And then the former seems totally mired in contradiction. Â The founder of the Long Now Foundation preaching expediency? Â Bogus.
mj, I think the term “alternative” lost something in translation. As a middle-aged researcher and health care professional, she was referring to the kind of store-bought attitude that, in Brazil, came to symbolize the “mainstream of alternative lifestyles”: a staple look of “i don’t care” garnished with apple gadgets and a trendy haircut that is typical of young media professionals. I don’t think she meant “alternative” as anything close to the original, lato sensu meaning of the word. Perhaps she meant something like “hipster” — the new, hateful form the word seems to have taken on, far from its beatnik/jazz era meaning.
Although I did talk a lot in my previous comment, that was only a response to some critical aspects raised by the post. I have just published a more comprehensive, very subjective and non-linear report on the event. If anyone cares to check it out (you’ll need google translate or some knowledge of portuguese), it’s right here.
Great report, Mariana, but as a complete outsider, what is “alternative” about TED? I would refuse any and all associations with it – it’s a corporate-driven model of the Best and the Brightest, the same kind of technobabble that springs from DARPA and advertising snake oil Google. Everyone there may congratulate themselves on their brilliance and cutting-edge bravery, but these are delusions,  – but who would be rude enough to tell TED and the Bioneers to go fuck themselves with their bullshitarian self-love?
My big talk springs from watching a Daphne Zuniga (!) TED video on Netflix, reading and thinking, and watching TED and Bioneer videos. This rant excludes CC – yhe earned every bit of that ride.
Hi, I’m Mariana from Porto Alegre; we spoke at TED and then later at the hotel on sunday. You may remember me from my appearances in blockbusters like “Hotel bar guy refuses to make me the caipirinhas he charged me for” or “can you record a radio spot for critical massers (?) of Porto Alegre?

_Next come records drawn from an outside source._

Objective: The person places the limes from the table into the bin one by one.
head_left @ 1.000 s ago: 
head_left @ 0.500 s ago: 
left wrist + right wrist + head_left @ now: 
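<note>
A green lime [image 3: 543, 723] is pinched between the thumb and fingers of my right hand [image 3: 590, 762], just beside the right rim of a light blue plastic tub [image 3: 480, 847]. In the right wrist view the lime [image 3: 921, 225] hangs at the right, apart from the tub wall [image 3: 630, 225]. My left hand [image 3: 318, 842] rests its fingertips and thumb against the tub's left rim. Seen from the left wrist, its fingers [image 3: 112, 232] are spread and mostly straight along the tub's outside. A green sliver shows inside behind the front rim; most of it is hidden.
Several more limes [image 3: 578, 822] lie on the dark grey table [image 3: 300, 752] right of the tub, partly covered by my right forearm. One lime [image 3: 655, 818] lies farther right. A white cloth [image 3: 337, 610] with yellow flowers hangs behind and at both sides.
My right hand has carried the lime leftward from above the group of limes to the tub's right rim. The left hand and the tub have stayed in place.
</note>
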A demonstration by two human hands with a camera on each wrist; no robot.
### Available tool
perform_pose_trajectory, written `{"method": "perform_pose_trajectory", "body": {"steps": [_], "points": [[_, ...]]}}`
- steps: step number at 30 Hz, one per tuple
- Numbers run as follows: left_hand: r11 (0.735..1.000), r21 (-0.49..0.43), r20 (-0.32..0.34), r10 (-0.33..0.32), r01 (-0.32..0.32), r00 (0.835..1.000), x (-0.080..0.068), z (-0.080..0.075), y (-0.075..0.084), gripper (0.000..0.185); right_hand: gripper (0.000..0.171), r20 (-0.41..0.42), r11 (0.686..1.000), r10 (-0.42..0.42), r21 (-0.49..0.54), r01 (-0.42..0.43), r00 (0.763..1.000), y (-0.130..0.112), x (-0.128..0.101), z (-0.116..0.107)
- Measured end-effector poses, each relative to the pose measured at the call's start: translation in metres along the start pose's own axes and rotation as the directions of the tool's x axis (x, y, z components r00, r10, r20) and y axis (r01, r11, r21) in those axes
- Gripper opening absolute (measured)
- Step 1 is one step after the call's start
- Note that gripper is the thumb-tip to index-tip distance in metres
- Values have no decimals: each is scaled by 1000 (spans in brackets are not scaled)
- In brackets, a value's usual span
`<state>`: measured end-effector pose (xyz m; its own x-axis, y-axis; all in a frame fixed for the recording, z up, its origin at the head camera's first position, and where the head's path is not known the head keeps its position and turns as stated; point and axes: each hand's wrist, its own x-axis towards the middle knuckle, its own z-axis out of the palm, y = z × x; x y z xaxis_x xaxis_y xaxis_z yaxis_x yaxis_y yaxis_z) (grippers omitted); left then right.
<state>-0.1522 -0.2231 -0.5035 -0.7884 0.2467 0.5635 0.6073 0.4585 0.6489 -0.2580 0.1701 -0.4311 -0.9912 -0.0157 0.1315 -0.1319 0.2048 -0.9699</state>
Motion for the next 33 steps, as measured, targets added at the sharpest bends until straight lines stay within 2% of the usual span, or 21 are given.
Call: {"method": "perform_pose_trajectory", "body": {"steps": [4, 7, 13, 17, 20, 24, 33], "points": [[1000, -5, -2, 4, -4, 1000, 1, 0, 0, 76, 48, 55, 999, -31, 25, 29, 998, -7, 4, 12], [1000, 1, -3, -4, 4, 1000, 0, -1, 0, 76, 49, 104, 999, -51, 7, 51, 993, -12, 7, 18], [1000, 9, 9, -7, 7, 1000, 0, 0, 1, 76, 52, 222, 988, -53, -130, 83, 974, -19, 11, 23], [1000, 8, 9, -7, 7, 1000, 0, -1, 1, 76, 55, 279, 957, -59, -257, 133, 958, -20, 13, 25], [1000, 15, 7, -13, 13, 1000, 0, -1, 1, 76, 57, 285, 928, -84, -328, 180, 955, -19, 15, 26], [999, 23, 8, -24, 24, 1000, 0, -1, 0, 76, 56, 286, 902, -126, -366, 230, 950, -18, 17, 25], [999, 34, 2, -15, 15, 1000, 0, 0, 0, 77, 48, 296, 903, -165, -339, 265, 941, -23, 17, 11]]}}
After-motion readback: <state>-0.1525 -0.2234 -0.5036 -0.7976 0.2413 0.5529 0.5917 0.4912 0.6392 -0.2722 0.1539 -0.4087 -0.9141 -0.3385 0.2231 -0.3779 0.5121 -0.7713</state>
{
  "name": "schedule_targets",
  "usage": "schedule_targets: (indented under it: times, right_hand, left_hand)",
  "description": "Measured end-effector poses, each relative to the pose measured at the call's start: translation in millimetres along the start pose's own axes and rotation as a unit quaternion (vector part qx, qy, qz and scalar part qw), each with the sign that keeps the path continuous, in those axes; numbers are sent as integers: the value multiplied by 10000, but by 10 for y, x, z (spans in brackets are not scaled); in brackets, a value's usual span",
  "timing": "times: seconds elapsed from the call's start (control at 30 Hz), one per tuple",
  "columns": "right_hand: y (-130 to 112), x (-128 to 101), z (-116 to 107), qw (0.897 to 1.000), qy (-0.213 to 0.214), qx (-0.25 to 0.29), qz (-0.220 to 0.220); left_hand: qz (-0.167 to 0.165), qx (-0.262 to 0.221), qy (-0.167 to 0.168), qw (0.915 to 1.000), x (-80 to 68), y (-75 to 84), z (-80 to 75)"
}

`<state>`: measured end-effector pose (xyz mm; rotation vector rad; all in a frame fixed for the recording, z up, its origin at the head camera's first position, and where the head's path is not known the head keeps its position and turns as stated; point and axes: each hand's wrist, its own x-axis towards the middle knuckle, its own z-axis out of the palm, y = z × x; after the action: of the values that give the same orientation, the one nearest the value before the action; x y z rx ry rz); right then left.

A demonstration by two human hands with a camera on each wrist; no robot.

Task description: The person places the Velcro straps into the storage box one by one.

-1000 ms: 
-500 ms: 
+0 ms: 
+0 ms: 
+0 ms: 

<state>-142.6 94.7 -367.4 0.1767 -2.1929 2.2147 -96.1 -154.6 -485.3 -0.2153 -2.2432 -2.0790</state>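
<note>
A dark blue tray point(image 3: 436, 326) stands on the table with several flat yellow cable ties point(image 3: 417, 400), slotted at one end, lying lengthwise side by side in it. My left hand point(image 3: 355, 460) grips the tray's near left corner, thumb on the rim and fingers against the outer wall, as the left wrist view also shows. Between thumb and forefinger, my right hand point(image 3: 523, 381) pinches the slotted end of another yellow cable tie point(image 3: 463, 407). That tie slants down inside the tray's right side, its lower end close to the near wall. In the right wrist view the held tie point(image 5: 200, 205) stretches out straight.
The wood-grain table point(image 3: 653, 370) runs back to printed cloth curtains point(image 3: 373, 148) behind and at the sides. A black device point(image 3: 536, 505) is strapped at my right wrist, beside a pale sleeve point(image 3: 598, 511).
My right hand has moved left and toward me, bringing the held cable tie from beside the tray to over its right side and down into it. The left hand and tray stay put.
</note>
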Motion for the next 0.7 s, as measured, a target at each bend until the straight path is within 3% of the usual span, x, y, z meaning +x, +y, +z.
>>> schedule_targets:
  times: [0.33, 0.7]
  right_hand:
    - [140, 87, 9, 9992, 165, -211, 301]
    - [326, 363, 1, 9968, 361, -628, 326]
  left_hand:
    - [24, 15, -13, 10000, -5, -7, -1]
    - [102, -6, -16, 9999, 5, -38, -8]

Having been there, I find it very interesting to read a foreigner’s look on it. It was indeed a privileged experience (although there were over 400 people rather than 250), an extravaganza of thought and interaction — lavish resort of good intentions. I can’t really comment on the nature of your argument really, because that would start a larger comment and no one wants that at this time of night. Maybe we can have the conversation in person if I manage to make it to BM next year 🙂
As a Brazilian, I look at Webcitizen’s TEDx experience with a little skepticism myself. Sure, it’s great to have this happen, but the Apple products and the relative homogeneity of the audience reveal a very interesting profile of media professionals. Although the speakers were wildly diverse, the audience was much less so. Easily 75% of the crowd are either wealthy or have high profile positions in their niches.
The most interesting thing at these TEDx is by far the conversations you get to have during the breaks, the amazing people. Webcitizen and the TEDxAmazônia Board do a wonderful job as curators of people, and they are quick to disclose that their social networks (lattu senso) help them do this. But it would be cruel to assume that only media people are in need of the ideas they are spreading. Perhaps advertising applications to a wider audience, stakes would be higher and the event would be more and more diverse and truly Brazilian. I intend to come to as many TEDx as possible, because there are truly too few chances of free-for-all brain teasing with such glitter and grace, but as a friend’s mother put it over lunch– a brilliant psichyatrist and current secretary of health at her Amazonian hometown — , it was all very nice, but a bit too “alternative” for her taste. I was sad to see her leave, after the break on day one, but I knew what she meant. Practically everyone had a media job. Hopefully attendance will be less exclusive in future.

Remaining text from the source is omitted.